For Xen-IB driver, event handling is a bit more complicated than other operations. Events are generated for the device domain, since all QPs and CQs are actually created there. But the device domain cannot directly give a callback on the event handlers in the guest domains. To address this issue, we create a dedicated event channel between the front-end and the back-end driver. The back-end driver associates a special event handler to each CQ/QP created due to requests

from guest domains. Each time the HCA generates an event to these CQs/QPs, this special event handler gets executed and forwards the information such as the event type and the CQ/QP identifier to the guest domain through the event channel.

The front-end driver binds an event dispatcher as a callback handler to one end of the event channel after the channel is created. The event handlers given by the applications are associated to the CQs or QPs after they are successfully created. Once the event dispatcher gets an event notification from the back-end driver, it checks the identifier and gives the corresponding CQ/QP a callback on the associated handler. In this process, the front-end driver has to maintain a translation table between the identifiers and the actual CQ/QPs.
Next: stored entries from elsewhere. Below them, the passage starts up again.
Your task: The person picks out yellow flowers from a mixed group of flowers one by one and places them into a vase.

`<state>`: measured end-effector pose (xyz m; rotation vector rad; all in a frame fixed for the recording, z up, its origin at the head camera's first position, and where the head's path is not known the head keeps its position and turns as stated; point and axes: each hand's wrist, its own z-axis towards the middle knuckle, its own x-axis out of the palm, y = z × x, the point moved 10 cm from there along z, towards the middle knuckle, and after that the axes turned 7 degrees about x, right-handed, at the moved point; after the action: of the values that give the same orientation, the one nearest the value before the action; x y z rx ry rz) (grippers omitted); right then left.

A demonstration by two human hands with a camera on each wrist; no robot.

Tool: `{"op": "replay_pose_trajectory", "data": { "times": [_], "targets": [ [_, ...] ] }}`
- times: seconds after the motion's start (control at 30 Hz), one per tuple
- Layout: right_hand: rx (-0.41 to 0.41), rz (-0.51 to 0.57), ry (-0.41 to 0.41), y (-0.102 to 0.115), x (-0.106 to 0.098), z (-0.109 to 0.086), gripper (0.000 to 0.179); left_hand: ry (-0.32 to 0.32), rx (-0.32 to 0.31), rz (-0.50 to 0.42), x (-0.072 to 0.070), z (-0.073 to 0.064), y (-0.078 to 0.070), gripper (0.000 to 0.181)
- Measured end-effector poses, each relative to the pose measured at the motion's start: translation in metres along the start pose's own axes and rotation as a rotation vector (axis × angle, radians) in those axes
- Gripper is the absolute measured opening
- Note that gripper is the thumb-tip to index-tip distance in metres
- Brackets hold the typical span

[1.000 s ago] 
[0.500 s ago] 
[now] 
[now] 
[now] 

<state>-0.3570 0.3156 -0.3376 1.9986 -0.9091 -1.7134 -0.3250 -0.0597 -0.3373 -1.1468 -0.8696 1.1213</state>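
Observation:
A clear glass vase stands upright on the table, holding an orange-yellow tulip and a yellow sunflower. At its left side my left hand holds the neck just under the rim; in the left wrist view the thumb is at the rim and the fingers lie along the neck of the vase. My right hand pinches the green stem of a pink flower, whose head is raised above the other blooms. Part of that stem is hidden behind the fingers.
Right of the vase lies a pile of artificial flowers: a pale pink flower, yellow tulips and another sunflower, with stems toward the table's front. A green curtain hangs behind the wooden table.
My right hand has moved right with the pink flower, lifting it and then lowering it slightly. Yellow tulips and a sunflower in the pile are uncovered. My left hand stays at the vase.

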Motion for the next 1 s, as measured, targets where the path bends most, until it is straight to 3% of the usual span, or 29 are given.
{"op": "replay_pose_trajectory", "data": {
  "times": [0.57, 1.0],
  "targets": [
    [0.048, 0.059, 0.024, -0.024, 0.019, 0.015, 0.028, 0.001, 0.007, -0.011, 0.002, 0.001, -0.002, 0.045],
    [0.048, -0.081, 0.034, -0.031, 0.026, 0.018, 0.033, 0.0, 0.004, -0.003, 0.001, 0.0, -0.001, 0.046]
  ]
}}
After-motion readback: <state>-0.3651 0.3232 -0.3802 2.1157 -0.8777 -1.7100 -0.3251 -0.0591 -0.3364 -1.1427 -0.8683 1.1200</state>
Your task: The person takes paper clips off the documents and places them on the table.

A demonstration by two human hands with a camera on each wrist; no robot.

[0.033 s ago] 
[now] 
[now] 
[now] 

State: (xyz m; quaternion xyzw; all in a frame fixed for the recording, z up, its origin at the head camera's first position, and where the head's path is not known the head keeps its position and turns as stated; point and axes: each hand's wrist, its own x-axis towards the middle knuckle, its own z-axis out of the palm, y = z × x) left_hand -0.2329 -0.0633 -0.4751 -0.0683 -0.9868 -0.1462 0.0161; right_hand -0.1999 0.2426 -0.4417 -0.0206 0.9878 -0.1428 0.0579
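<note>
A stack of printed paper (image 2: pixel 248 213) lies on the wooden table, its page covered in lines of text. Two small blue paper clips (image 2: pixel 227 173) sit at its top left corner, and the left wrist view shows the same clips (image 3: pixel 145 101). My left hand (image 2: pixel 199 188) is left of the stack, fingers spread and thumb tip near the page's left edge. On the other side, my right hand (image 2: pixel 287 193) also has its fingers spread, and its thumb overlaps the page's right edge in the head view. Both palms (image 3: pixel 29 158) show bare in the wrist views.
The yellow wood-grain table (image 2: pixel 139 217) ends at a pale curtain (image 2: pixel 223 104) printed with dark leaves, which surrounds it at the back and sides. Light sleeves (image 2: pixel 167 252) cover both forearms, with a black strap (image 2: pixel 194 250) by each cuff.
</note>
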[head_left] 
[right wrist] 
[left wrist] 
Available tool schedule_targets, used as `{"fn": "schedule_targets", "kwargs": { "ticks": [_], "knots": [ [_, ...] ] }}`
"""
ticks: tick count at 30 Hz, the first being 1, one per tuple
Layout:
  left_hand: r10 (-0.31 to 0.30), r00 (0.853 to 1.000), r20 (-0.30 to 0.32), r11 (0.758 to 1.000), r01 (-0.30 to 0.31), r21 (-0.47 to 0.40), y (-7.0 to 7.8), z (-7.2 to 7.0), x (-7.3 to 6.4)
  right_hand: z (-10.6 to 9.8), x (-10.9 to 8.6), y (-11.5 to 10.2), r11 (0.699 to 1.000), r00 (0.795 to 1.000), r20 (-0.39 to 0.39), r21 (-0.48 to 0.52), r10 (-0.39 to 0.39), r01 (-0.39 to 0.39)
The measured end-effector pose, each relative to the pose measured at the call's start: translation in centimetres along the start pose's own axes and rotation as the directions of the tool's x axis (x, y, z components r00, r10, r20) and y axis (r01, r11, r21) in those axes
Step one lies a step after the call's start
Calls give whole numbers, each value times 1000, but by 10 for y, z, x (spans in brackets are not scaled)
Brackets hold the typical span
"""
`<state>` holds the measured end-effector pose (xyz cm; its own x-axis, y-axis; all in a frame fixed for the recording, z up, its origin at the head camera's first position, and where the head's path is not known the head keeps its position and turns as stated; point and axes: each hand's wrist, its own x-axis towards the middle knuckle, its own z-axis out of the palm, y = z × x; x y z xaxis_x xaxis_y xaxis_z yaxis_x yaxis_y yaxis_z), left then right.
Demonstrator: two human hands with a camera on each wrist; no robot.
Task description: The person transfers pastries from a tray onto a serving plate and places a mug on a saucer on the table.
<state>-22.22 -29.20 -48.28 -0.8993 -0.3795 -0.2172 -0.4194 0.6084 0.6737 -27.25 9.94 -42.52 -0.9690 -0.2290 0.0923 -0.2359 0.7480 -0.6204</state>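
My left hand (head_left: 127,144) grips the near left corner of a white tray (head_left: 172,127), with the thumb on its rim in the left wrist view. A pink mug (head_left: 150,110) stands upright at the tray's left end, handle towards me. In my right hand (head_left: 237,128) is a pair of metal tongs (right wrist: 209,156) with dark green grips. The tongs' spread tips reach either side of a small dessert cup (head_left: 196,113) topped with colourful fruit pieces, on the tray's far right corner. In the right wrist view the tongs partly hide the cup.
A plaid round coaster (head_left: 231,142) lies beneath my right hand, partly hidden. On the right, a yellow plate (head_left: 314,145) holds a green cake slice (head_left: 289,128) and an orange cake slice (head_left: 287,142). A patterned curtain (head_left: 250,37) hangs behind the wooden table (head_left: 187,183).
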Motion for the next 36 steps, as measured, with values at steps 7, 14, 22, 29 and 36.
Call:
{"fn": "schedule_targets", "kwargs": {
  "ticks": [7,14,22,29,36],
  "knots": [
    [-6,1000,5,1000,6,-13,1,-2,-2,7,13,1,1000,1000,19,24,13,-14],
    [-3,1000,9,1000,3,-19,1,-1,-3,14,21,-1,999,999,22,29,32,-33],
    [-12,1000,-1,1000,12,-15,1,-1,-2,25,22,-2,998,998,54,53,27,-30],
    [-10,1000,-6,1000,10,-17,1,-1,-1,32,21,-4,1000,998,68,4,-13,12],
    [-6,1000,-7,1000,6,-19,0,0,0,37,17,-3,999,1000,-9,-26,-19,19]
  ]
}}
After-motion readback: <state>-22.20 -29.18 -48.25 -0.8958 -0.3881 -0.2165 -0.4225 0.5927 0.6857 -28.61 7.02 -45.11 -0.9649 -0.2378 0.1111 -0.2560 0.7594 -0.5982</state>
# **3.3** An IDD-Bypass Approach for Improving Performance

The Xen-IB driver follows a traditional Xen split device driver model. Every HCA resource including QP buffers, CQ buffers, and User Access Regions (UAR), is allocated in the isolated device domain (IDD). So every operation including time critical ones have to go to IDD. As a result, there can be significant performance loss due to the context switch and inter-domain communication. For example, in the native IB drivers, applications can directly post or poll completion even from the user space. But now as shown in Fig. 4, since all access to UARs have to go to the device domain, all those operations have to go through the kernel of the guest domain, the kernel of the device domain, and comes all the way back, which adds large overhead to the latency.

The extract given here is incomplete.